> **WHAT TO WORK ON**:
Copy out each line of the material in which the word "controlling" can be found.

#####

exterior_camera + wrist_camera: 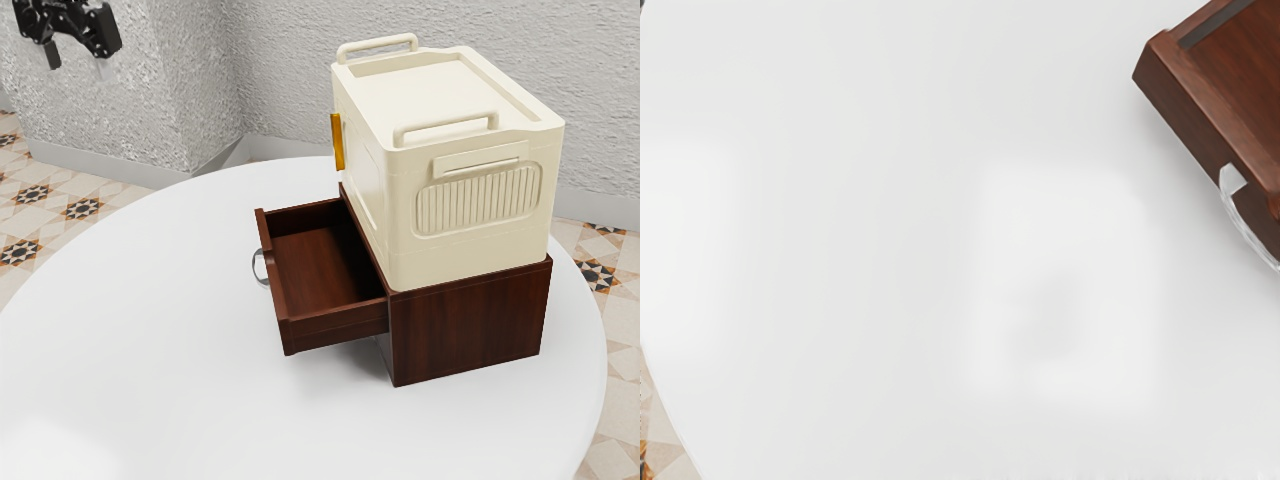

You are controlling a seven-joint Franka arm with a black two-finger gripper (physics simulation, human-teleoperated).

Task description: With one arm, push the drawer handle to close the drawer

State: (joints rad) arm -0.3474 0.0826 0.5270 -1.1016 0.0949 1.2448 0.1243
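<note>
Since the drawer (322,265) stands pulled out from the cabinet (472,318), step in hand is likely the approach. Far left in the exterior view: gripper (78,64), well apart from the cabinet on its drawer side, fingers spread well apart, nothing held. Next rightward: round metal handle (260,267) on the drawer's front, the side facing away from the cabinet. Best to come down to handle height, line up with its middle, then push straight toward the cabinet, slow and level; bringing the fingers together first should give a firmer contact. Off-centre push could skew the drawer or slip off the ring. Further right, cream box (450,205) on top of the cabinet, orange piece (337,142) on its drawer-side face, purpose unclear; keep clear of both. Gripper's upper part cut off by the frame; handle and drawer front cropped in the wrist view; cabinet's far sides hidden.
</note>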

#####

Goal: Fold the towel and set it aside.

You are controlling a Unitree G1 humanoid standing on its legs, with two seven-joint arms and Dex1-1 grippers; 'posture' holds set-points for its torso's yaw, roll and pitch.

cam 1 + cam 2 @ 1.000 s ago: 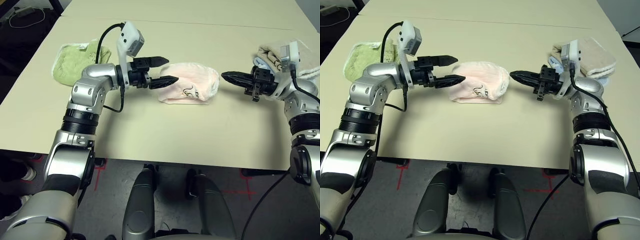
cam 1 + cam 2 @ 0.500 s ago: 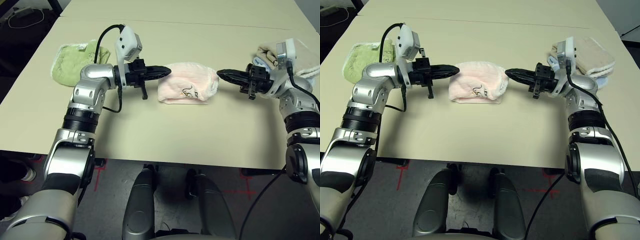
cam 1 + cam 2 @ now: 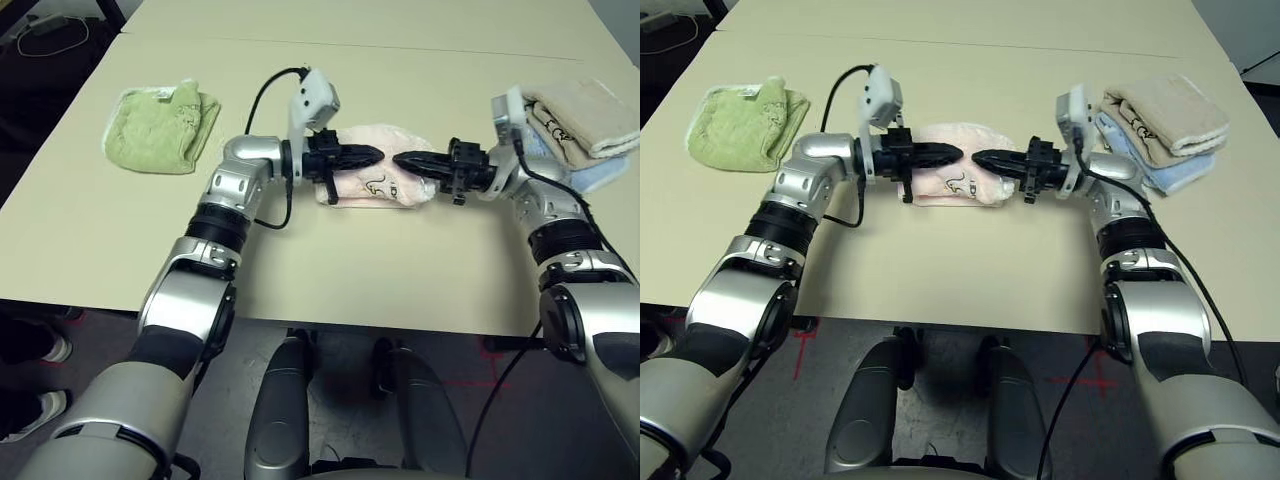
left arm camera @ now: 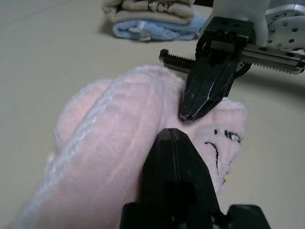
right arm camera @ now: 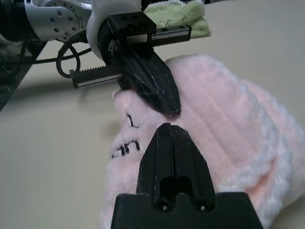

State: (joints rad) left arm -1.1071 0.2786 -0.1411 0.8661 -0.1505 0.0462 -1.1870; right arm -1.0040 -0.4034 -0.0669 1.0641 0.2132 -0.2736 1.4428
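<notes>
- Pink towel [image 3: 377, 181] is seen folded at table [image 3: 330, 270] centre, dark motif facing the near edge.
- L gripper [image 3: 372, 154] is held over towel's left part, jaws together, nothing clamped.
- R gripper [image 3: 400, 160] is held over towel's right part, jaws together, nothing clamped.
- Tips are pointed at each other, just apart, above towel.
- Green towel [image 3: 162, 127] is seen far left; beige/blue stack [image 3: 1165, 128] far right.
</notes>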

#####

> **WORKED SOLUTION**:
You are controlling a seven-joint Franka arm with a black two-finger gripper (physics simulation, human-teleoperated).
You are controlling a Unitree G1 humanoid standing on its legs, with two seven-joint arms and Dex1-1 grippers; 'posture' holds set-points for its torso's yaw, roll and pitch.

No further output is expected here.